* **PROBLEM STATEMENT**: Begin at the top of the following data. Copy each line exactly until you have copied the line containing "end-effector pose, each".

* **SUPPLIED MATERIAL**:
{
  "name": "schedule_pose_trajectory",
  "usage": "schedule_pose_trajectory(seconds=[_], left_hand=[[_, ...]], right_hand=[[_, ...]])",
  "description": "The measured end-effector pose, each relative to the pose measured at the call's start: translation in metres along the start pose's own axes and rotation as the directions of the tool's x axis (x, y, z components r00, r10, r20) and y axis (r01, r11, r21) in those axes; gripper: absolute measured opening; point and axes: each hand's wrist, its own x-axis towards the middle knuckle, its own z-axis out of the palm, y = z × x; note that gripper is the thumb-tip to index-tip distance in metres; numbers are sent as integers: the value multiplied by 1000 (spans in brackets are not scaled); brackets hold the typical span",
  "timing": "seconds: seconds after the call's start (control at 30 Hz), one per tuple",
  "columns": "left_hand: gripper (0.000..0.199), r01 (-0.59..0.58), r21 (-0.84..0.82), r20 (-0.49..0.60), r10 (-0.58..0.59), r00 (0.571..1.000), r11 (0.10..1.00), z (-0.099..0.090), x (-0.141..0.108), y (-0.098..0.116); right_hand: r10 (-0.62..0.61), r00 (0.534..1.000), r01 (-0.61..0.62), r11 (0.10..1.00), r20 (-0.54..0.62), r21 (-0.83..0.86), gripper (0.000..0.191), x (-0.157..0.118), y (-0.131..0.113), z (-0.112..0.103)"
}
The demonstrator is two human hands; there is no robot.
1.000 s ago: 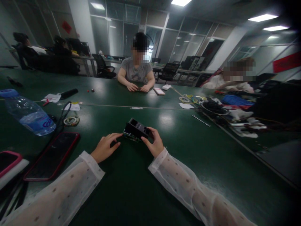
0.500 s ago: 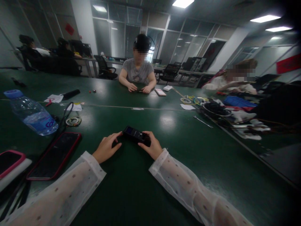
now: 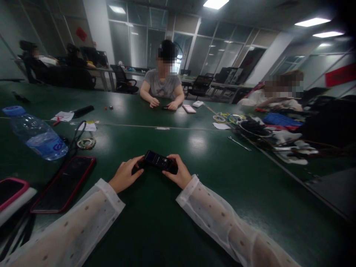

* **EXPECTED OUTPUT**:
{
  "name": "schedule_pose_trajectory",
  "usage": "schedule_pose_trajectory(seconds=[_], left_hand=[[_, ...]], right_hand=[[_, ...]])",
  "description": "The measured end-effector pose, each relative to the pose measured at the call's start: translation in metres along the start pose's own axes and rotation as the directions of the tool's x axis (x, y, z components r00, r10, r20) and y axis (r01, r11, r21) in those axes; gripper: absolute measured opening; point and axes: each hand's wrist, its own x-axis towards the middle knuckle, its own z-axis out of the palm, y = z × x; note that gripper is the thumb-tip to index-tip distance in metres; numbers are sent as integers: the value multiplied by 1000 (spans in brackets are not scaled); brackets hold the typical span",

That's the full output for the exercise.